### WHAT YOU WILL DO
Copy the data exactly as it appears, and do not include any pictures.

### DATASET CONTENT
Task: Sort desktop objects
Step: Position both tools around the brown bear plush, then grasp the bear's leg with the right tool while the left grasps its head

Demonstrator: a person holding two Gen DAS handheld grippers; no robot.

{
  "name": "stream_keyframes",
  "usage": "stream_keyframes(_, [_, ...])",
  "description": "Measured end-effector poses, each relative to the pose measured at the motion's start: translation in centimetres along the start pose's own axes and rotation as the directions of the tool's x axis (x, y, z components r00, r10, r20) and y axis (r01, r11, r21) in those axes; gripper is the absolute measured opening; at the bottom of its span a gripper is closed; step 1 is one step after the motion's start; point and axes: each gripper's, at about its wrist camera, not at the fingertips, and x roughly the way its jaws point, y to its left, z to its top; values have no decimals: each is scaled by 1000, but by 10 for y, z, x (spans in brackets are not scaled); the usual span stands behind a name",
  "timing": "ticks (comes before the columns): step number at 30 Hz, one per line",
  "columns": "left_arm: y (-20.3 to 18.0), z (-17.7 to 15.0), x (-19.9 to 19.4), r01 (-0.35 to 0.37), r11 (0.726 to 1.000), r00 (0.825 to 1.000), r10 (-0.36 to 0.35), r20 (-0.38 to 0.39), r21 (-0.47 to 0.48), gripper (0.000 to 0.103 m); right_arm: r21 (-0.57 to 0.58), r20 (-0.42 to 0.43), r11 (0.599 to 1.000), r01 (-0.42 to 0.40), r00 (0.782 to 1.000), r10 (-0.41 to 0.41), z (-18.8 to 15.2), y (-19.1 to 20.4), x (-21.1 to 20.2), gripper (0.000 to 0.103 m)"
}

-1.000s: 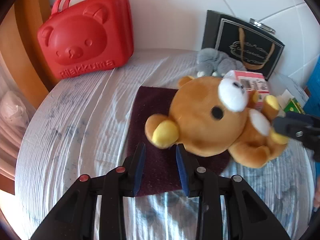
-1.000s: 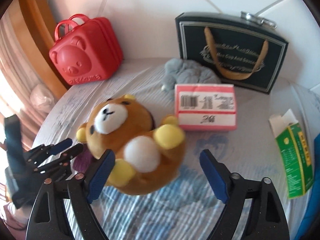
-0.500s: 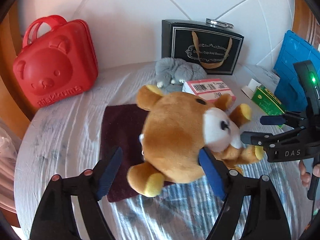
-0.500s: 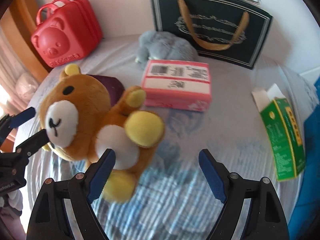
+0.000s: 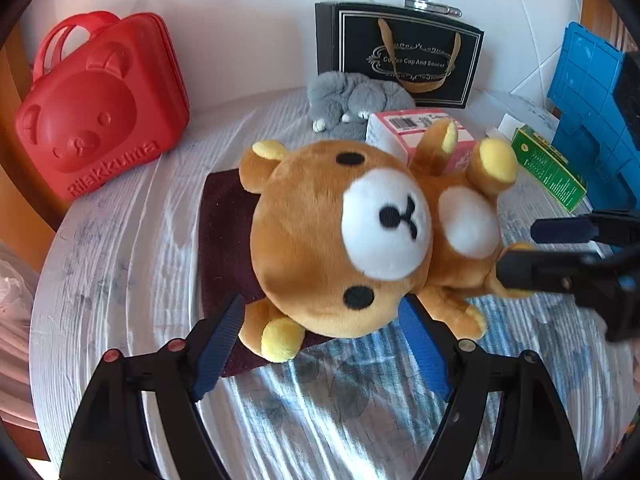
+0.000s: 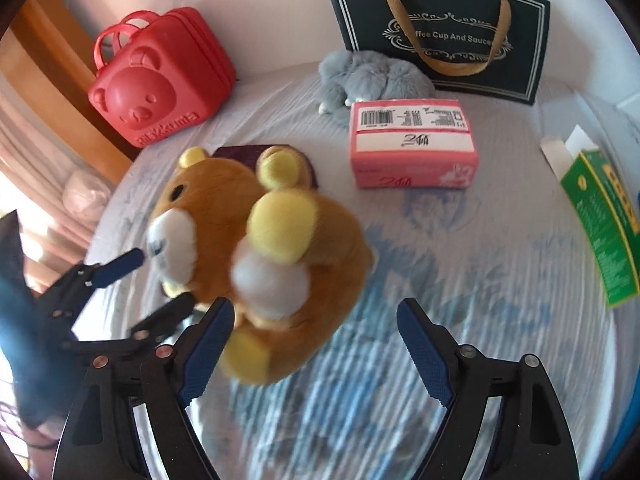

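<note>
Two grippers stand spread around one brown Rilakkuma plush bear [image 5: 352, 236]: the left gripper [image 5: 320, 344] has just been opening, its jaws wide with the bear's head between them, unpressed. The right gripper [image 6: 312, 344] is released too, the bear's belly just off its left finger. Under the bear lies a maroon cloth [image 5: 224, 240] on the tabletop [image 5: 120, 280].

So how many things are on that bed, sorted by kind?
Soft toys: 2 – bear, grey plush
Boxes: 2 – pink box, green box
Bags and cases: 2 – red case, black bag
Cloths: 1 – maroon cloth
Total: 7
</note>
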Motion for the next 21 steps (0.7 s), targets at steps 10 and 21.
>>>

### TASK RESPONSE
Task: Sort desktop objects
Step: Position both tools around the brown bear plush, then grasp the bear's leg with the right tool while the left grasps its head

Demonstrator: a person holding two Gen DAS handheld grippers; no robot.

{
  "name": "stream_keyframes",
  "usage": "stream_keyframes(_, [_, ...])",
  "description": "Measured end-effector poses, each relative to the pose measured at the motion's start: translation in centimetres along the start pose's own axes and rotation as the directions of the tool's x axis (x, y, z components r00, r10, r20) and y axis (r01, r11, r21) in those axes; gripper is the absolute measured opening; at the bottom of its span a gripper is closed; step 1 is one step after the motion's start; point and axes: each gripper's, at about its wrist camera, not at the fingertips, and x roughly the way its jaws point, y to its left, z to its top; values have no decimals: each is scaled by 1000, but by 10 for y, z, x (spans in brackets are not scaled); the usual span stands behind a name",
  "timing": "ticks (comes before the columns): step number at 30 Hz, one per line",
  "columns": "left_arm: y (-20.3 to 18.0), z (-17.7 to 15.0), x (-19.9 to 19.4), r01 (-0.35 to 0.37), r11 (0.726 to 1.000), r00 (0.825 to 1.000), r10 (-0.36 to 0.35), r20 (-0.38 to 0.39), r21 (-0.47 to 0.48), gripper (0.000 to 0.103 m); right_arm: r21 (-0.57 to 0.58), r20 (-0.42 to 0.43), r11 (0.599 to 1.000), r01 (-0.42 to 0.40), r00 (0.782 to 1.000), r10 (-0.41 to 0.41), z (-18.8 to 15.2), y (-19.1 to 20.4), x (-21.1 to 20.2), gripper (0.000 to 0.103 m)"
}

-1.000s: 
-1.000s: 
-0.500s: 
-0.500s: 
+0.000s: 
+0.000s: 

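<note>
Two grippers stand spread around one brown Rilakkuma plush bear [image 5: 352, 236]: the left gripper [image 5: 320, 344] has just been opening, its jaws wide with the bear's head between them, unpressed. The right gripper [image 6: 312, 344] is released too, the bear's belly just off its left finger. Under the bear lies a maroon cloth [image 5: 224, 240] on the tabletop [image 5: 120, 280].

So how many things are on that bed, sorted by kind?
Soft toys: 2 – bear, grey plush
Boxes: 2 – pink box, green box
Bags and cases: 2 – red case, black bag
Cloths: 1 – maroon cloth
Total: 7
</note>
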Motion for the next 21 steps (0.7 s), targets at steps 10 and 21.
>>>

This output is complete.